Pull out every line from the listing that has the word "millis".

========

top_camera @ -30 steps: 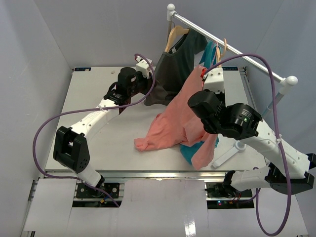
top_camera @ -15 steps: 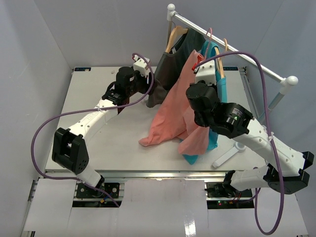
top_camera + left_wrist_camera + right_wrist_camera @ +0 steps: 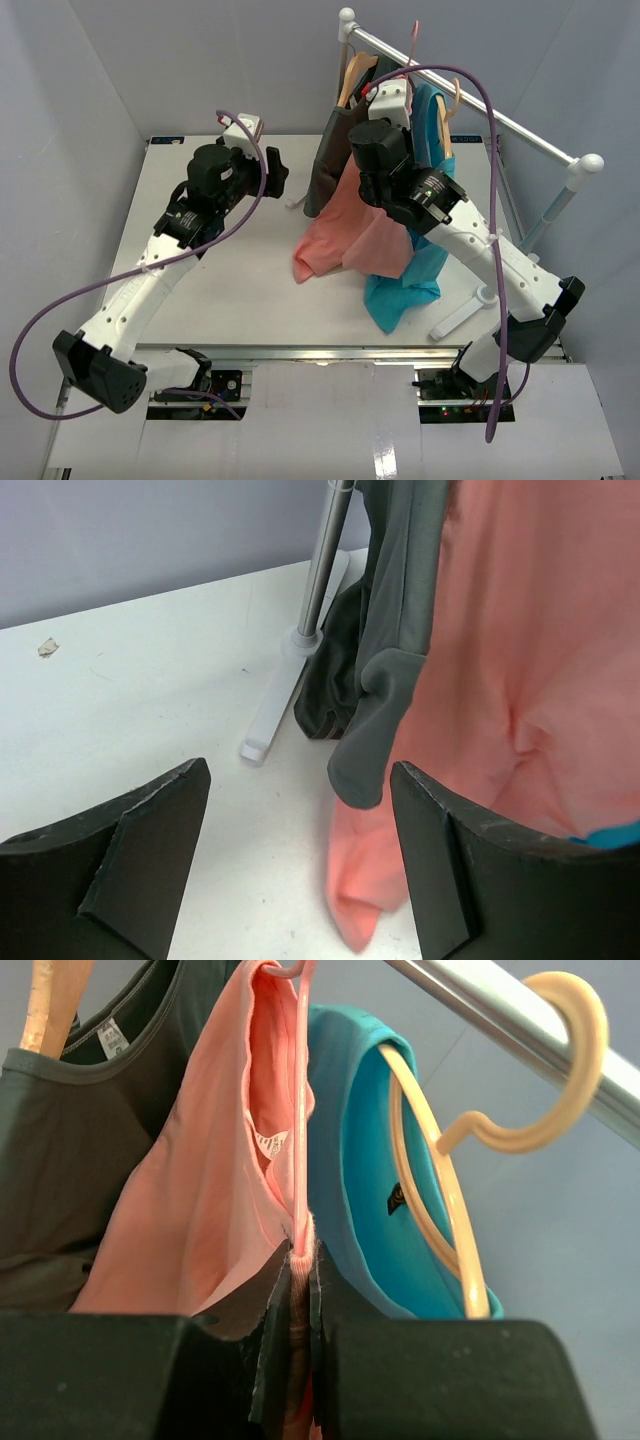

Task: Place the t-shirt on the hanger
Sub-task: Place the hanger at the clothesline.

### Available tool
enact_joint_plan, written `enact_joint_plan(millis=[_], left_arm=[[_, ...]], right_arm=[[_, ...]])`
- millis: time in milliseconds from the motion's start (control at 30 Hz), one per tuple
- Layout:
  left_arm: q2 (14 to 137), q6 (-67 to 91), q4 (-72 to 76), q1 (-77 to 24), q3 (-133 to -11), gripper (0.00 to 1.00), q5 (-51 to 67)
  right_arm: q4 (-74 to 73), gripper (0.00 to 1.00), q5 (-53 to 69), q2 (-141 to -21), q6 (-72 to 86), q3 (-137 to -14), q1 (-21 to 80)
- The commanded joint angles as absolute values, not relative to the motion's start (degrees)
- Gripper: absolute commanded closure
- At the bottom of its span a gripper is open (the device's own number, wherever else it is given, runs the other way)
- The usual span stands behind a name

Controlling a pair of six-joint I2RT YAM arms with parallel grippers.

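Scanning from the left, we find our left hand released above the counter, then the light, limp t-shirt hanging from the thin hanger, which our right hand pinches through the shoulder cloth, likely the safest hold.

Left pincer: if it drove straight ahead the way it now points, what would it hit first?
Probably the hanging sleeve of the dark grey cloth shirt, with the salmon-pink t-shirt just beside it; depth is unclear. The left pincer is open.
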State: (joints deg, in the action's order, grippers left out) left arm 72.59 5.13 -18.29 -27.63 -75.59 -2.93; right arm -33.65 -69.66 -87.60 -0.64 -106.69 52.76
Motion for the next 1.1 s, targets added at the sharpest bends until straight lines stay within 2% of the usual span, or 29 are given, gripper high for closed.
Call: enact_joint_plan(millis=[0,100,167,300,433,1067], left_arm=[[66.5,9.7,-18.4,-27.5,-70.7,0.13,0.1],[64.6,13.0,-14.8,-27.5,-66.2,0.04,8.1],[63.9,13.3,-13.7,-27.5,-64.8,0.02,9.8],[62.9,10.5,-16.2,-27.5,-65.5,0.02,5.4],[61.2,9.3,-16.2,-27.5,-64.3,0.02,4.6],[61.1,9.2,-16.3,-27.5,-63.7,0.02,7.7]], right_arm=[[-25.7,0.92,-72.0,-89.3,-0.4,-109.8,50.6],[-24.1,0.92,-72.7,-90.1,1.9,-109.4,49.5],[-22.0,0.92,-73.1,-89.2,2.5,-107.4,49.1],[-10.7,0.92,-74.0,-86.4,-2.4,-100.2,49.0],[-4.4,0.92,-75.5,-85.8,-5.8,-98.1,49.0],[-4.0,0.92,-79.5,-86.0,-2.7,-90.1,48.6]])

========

→ SOLUTION
enact_joint_plan, written `enact_joint_plan(millis=[_], left_arm=[[_, ...]], right_arm=[[_, ...]])`
- millis: time in milliseconds from the motion's start (control at 30 Hz), one per tuple
Call: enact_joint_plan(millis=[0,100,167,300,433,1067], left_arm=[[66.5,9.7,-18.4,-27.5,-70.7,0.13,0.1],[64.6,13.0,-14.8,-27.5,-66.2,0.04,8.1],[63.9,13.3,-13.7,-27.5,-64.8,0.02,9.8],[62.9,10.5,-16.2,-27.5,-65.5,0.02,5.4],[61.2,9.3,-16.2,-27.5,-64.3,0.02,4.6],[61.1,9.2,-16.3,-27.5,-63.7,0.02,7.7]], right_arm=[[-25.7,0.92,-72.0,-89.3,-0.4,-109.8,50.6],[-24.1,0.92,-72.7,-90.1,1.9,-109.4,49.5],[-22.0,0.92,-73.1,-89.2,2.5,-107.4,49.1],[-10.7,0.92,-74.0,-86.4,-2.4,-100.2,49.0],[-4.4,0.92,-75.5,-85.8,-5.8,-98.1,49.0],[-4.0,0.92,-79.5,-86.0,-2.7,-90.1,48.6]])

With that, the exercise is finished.